North Carolina Maps Project

Courtesy North Carolina Maps Project

If you have research to do in North Carolina, you’ll be interested to hear about the North Carolina Maps Project, a newly completed map digitization project involving the North Carolina State Archives, the University of North Carolina at Chapel Hill, and the Outer Banks History Center.

To access the North Carolina Maps Project, click here.

Archives and libraries are making the leap from digitized maps to digital maps. What’s the difference? The former is a scanned document while the latter makes it possible for users to interact, compare, and add their own data to digitized historic maps in ways that would never have been possible using only the paper originals.

The three-year collaborative project was funded by a grant from IMLS to digitize and share online images of historic maps from these three partner collections.

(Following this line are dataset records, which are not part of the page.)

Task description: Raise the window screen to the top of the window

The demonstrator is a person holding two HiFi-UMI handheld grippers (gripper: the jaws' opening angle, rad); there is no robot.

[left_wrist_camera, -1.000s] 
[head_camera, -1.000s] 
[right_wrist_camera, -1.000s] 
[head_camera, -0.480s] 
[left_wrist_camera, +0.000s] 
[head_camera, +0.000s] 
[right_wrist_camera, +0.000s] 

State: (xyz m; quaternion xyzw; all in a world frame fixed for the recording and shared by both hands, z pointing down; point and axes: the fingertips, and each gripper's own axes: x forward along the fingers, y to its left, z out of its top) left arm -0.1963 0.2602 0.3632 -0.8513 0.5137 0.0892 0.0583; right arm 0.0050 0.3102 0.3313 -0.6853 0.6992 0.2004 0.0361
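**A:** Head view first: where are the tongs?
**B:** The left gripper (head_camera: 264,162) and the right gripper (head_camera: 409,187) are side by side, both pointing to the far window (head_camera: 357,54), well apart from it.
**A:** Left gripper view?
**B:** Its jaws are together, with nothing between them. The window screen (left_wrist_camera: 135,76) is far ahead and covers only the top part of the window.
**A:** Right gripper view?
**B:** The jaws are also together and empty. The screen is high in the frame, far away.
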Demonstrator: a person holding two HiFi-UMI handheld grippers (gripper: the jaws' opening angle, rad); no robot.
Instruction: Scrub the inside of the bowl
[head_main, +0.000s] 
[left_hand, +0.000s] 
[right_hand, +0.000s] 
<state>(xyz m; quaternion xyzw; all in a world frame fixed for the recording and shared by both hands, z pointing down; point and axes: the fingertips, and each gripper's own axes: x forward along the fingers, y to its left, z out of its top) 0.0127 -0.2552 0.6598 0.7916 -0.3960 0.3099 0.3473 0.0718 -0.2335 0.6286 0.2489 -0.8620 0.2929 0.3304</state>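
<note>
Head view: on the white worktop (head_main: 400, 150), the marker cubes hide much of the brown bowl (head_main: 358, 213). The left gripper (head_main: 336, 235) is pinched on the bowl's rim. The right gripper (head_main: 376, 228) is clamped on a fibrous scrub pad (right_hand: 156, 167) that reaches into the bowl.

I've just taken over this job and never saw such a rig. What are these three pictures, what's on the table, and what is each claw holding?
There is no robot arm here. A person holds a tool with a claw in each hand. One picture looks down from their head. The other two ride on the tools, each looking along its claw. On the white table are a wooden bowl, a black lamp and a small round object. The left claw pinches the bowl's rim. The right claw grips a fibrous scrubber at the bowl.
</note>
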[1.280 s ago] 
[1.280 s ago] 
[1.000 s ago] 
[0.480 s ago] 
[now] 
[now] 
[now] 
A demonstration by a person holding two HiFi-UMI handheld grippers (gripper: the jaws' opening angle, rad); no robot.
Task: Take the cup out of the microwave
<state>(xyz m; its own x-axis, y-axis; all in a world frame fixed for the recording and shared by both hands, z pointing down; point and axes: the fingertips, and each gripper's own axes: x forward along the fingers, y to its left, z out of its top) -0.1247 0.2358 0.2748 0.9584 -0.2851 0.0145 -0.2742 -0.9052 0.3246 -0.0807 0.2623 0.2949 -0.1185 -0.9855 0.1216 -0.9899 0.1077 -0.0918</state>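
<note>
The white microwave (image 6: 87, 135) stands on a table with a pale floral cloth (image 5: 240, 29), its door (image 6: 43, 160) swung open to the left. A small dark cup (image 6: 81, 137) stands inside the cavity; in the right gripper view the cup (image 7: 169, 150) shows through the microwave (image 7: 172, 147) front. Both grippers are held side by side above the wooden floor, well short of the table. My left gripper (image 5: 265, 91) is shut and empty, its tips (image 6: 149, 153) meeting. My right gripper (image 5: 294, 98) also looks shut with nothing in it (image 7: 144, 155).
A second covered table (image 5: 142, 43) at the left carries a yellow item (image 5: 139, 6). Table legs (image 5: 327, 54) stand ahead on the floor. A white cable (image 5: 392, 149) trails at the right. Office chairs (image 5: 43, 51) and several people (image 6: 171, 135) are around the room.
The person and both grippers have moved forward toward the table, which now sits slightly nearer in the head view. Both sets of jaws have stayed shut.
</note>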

More than 3,300 different maps, dating from 1584 to 2000, are included.

Maps are difficult records to preserve and provide access to because they are fragile yet bulky. The digitized collection provides free and streamlined access to materials, and it unifies the complementary holdings of the three partners.

“Users have responded enthusiastically from the outset, often writing to thank us for making the materials available online (and frequently asking for more),” says Nicholas Graham of North Carolina Digital Heritage Center.

In an article in March/April 2011 issue of Archival Outlook, a publication of the Society of American Archivists, Graham writes:

In order to move from digitized maps to digital maps in the North Carolina Maps Project, a couple steps were necessary.

First, we had to georeference selected historic maps and devise ways to present them online. Georeferencing is a familiar process for GIS specialists. It involves assigning a digital image and assigning it a place in physical space. For our project, this usually involved comparing a historic map to existing, known geographic information, such as a layer of streets or a satellite image. The person conducting the georeferencing finds a spot on the historic map that matches a corresponding spot in the known geographic layer, such as a road or railroad intersection. The software then aligns the historic map to the existing digital information. The more points found on the historic map, the more accurate the results.

Of the more than 3,000 maps available on the North Carolina Maps Project website, about 200 are presented as georeferenced, or “historic overlay,” maps. There’s no easy or automatic way to georeference a map. It can take many hours to complete even one. Once a historic map is georeferenced, it can be used like any other geographic layer.

What the georeferencing means for users of the new North Carolina Maps Project is the ability to view a historic map directly on top of a current map or satellite photo, generating a comparison of the same area past and present. Changing roads and borders, seeing the location of specific buildings, another command are possible.

Similar projects combining user-friendly GIS applications offered by Google with collections at the University of Connecticut and Ball State University are underway.